N: Ciężko mi pocieszać, gdy nie wiem jaki jest ku temu powód. Jestem w tym beznadziejna, ale mam ładny gif z kotkiem:
Sharon:
Zawsze może być gorzej, więc nie należy się załamywać, bo może to tylko pogorszyć sprawę. Czasem, by pocieszyć, trzeba po prostu dać się wypłakać czy wygadać i wtedy znaleźć jakąś radę.
Sam:
Ciężko pocieszać, gdy nie zna się sprawy, bo każda sytuacja jest indywidualna. Sprawa, na przykład złych ocen byłaby prosta- nie wiesz? pomogę, nauczę, poprawisz, ale już utrata czegoś lub kogoś jest znacznie trudniejsza. Nie ma żadnego niezawodnego sposobu, a samymi słowami niewiele można zdziałać. Sam wychodzę z założenia, że najlepsze są czyny, a nie słowa, więc najlepiej posłuchaj muzyki, obejrzyj filmy, wyjdź w miejsce, które cię rozwesela. Powtarzałem to często i powtarzać będę, ale grunt to mieć jasne, pozytywne podejście, a będzie lepiej.
Bucky:
Czasem trzeba po prostu przecierpieć, a oczyszczenie przyjdzie samo.

Astrid Löfgren

Sharon: Jakie masz plany na najbliższą przyszłość? Z czym wiążesz swoją dalszą karierę?
{Bucky}Każdy się czymś od siebie różni. Facet to facet, nieważne jaki pod względem osobowościowym czy innych czynników.

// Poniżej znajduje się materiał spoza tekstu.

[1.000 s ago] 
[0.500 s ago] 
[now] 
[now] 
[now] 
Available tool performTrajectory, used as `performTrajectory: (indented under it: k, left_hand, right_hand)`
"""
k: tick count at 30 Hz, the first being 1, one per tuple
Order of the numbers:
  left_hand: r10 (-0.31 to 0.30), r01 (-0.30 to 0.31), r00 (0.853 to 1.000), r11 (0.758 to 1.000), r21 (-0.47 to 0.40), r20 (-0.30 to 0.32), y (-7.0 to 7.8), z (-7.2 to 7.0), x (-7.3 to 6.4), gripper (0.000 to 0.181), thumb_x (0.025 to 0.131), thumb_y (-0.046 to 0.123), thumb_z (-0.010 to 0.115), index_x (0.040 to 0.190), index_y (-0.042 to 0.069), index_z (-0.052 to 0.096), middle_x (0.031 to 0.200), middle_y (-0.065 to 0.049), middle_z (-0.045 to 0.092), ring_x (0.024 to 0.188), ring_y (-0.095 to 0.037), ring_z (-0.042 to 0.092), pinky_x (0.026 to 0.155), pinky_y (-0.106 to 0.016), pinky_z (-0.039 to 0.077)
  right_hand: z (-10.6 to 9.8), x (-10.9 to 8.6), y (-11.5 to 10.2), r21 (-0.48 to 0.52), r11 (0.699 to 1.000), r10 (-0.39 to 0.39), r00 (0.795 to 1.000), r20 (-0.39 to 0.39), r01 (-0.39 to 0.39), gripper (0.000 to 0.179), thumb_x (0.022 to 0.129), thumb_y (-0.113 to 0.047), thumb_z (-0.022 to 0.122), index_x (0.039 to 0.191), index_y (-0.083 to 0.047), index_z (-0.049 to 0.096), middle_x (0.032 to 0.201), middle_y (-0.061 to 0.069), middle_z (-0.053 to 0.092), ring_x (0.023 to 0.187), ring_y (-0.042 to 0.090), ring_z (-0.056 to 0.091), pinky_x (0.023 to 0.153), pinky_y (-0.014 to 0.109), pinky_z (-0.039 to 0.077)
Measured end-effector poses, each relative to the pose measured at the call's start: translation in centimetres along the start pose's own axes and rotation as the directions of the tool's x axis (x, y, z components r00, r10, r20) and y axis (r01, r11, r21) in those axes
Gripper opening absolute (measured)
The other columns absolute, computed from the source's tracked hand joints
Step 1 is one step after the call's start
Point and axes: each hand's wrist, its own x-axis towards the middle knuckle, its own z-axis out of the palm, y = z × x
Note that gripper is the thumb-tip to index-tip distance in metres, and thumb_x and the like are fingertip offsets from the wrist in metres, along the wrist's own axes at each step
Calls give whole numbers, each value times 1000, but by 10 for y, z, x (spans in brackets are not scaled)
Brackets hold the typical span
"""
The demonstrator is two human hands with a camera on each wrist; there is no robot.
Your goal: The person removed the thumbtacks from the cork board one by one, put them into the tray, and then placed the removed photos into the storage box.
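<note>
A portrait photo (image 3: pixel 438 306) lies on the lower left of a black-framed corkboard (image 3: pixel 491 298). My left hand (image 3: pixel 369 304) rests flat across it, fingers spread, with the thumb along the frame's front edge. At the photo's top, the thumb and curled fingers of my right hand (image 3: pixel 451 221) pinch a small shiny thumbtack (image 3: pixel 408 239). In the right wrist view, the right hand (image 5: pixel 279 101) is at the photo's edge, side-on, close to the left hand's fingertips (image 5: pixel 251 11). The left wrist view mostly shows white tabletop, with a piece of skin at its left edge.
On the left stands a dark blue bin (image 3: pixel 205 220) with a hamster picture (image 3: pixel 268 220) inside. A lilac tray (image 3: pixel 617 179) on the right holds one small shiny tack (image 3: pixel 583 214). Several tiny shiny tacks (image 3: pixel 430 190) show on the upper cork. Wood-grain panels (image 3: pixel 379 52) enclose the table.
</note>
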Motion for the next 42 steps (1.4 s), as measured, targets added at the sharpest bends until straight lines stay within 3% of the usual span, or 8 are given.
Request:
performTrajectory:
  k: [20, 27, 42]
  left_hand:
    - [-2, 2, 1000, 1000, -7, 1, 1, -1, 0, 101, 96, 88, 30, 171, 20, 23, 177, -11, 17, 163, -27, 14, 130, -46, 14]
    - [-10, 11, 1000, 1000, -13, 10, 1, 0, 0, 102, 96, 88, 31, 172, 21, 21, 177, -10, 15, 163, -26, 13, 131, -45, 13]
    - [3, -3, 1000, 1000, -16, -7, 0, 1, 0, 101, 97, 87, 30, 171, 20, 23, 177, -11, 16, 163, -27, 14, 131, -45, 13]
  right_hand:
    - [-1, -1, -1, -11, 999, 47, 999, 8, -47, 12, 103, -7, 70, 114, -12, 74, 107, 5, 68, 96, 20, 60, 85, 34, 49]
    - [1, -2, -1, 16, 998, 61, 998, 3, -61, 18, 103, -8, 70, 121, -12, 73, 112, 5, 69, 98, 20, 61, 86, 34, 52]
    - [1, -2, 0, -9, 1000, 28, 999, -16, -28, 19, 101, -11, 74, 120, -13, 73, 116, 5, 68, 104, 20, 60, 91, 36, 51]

Tendencja jest ta sama (taaak, badania!).Myślę, że bardziej ci szkodzi lament nad swoim istnieniem, użalanie się i oj, oj, niż "litość" ze strony innych.
Wiem, że się starasz, ale niestety, nic się nie zmieni, póki dalej będziesz leciał już raz utartym schematem. Rozumiem też, jakie to wszystko jest trudne.
To o czym mówił ci Sam nazywa się regresem do któregoś ze stadiów dzieciństwa. Tylko do którego się cofnąłeś?
Sharon:
Najpewniej powrócę do SHIELD, gdy tylko będę miała możliwość, bo może i organizacja jest osłabiona, ale żadna inna nie daje takich możliwości.
Bucky:
Skąd mam to wiedzieć? Nie jestem specjalistą i nie znam się na żadnych regresach, więc ciężko mi ocenić, jak bardzo zacofany jestem.
Te całe "badania" twierdzą też, że powinienem już dawno nie żyć i to kilkukrotnie, więc jakoś im nie wierzę. Z resztą, bliżej mi chyba do jakiegoś cyborga niż normalnego człowieka, więc ciężko postrzegać mnie według schematów.
Nie litość? Żyję, bo komuś zrobiło się mnie żal. Tym razem to nie moje urojenia.
I tak, gdybym "się nie użalał" magicznie wszystko by się naprawiło? A ja, głupi, sądziłem, że tu potrzeba lat terapii, leków i bóg wie czego! Jestem widać głupszy niż sądziłem.